## Task
Could you restate word for word only the lines below from the one holding "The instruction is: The" to the one holding "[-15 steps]", inclusive, and leave out the pictures?

## Records for this task

-----

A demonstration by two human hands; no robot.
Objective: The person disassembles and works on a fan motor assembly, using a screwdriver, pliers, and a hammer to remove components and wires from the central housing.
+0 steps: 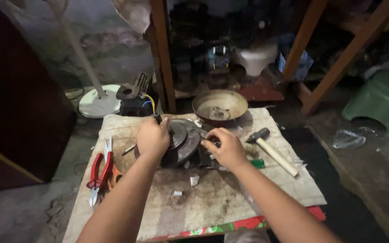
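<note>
both forearms reach in from the bottom edge over a stained, pale cloth-covered worktop [212,202] with a red patterned border along its near side. left hand [152,138] has its fingers closed around a thin dark tool whose tip pokes up just above the knuckles, pressing down on the round grey metal motor housing [183,140] that sits at the middle of the worktop, seemingly to steady it. right hand [227,148] rests at the housing's right rim, fingers pinched on something small and dark that i cannot make out. red-handled pliers [100,173] lie at the left edge, near the left arm; a wooden-handled hammer [271,150] lies just right of the right hand. behind the housing stands a shallow rusty-brown metal bowl [220,106], holding only a small fitting at its centre.
</note>
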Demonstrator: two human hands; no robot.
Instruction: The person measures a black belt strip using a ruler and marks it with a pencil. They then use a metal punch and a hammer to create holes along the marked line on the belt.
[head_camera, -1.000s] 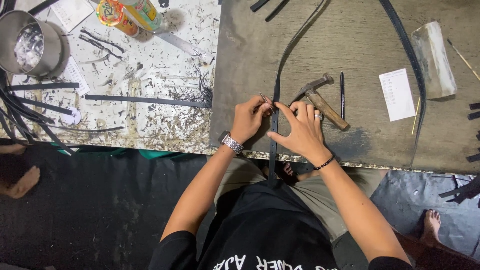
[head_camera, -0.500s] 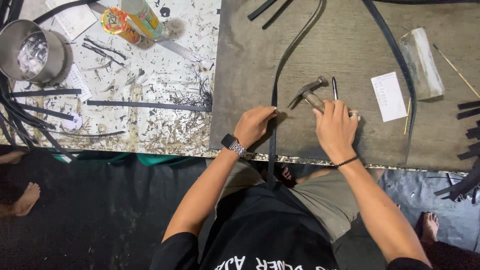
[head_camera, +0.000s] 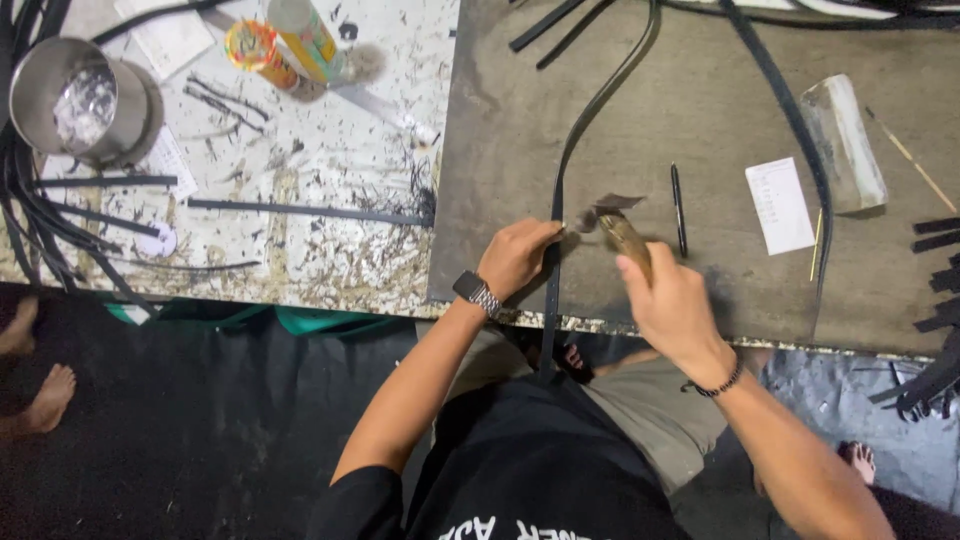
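At the far left a metal pot (head_camera: 75, 95) stands among loose black strips (head_camera: 300, 210) on the scarred white board. The left hand (head_camera: 515, 257), fingers pressed together, now pins the long black strap (head_camera: 553, 250) flat near the table's (head_camera: 700, 90) front edge. A second ago both hands worked the strap; since then the right hand (head_camera: 670, 305) has closed around the wooden-handled hammer (head_camera: 615, 222), lifting its head just beside the pinned spot. That suggests striking has begun. A pen (head_camera: 679, 210) and paper slip (head_camera: 779, 205) lie rightward.
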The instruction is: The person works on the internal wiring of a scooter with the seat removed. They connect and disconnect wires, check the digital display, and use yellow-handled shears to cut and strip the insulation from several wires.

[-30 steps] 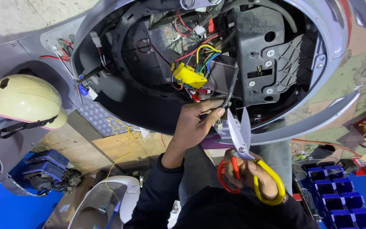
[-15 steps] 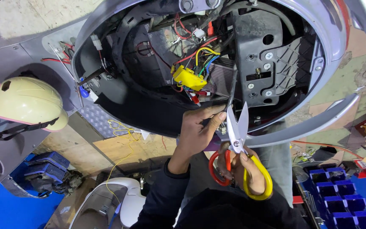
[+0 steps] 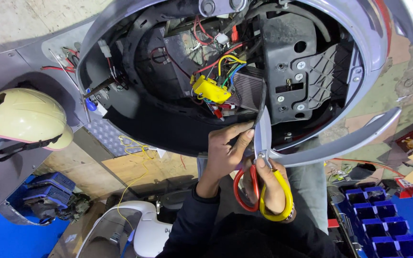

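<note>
- The right hand (image 3: 271, 188) is clamped through the red and yellow loops of a pair of scissors (image 3: 263, 162), blades nearly together and pointing up into the open body of a grey scooter (image 3: 359, 43).
- The left hand (image 3: 225, 153) is closed in a pinch, thumb and fingers pressed against a thin black cable (image 3: 262, 102) just beside the blades; the cable runs up along a ribbed grey controller box (image 3: 247, 88).
- The blade tips sit at the lower edge of the opening, just below a yellow connector (image 3: 210, 90) and a bundle of red, green, blue and yellow wires (image 3: 225, 64).
- Risk, as I judge it: the left thumb lies touching the blade side, so a closing cut could nick it.
- The wires crowd near the blades; a tip that wanders upward could sever or skin the wrong lead.
- A cream helmet (image 3: 22, 117) rests well apart at the left, and blue parts bins (image 3: 374, 224) sit at the lower right.
</note>
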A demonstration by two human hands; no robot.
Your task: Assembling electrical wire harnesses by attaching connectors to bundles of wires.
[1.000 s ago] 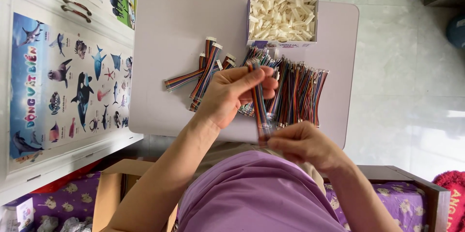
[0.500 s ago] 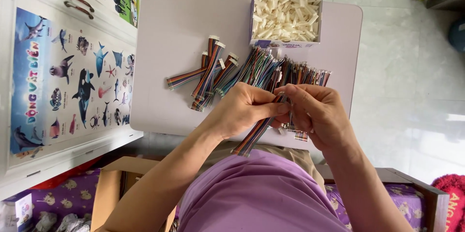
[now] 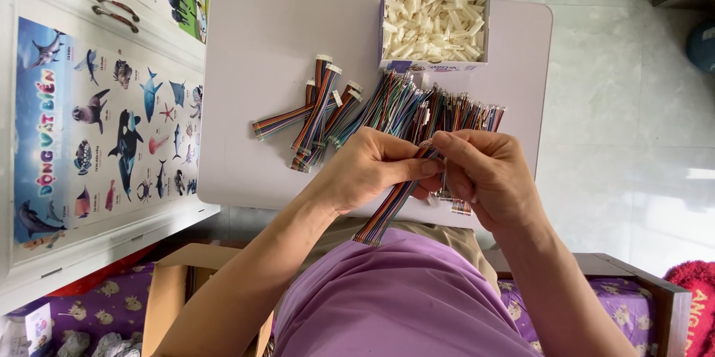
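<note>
Multicoloured finished cables [image 3: 313,115] lie left of the loose wire pile [image 3: 439,107]. Just below that pile, the left hand [image 3: 372,171] pinches a rainbow ribbon cable [image 3: 387,208] near its upper end, and the right hand [image 3: 484,174] closes its fingertips on the same end. This cable looks light and floppy; better to grip it near the tip. A box of white connectors [image 3: 436,25] stands above the pile.

White box [image 3: 436,66] at table's far edge; blue sea-animal poster [image 3: 97,126] on left.
</note>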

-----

## Expected answer
The instruction is: The person works on the internal wiring of a scooter with the seat removed. They connect and disconnect wires, check the digital display, and use yellow-handled shears to cut and strip the insulation from several wires.

[-30 steps] 
[-15 steps] 

Nothing more remains to be added to this answer.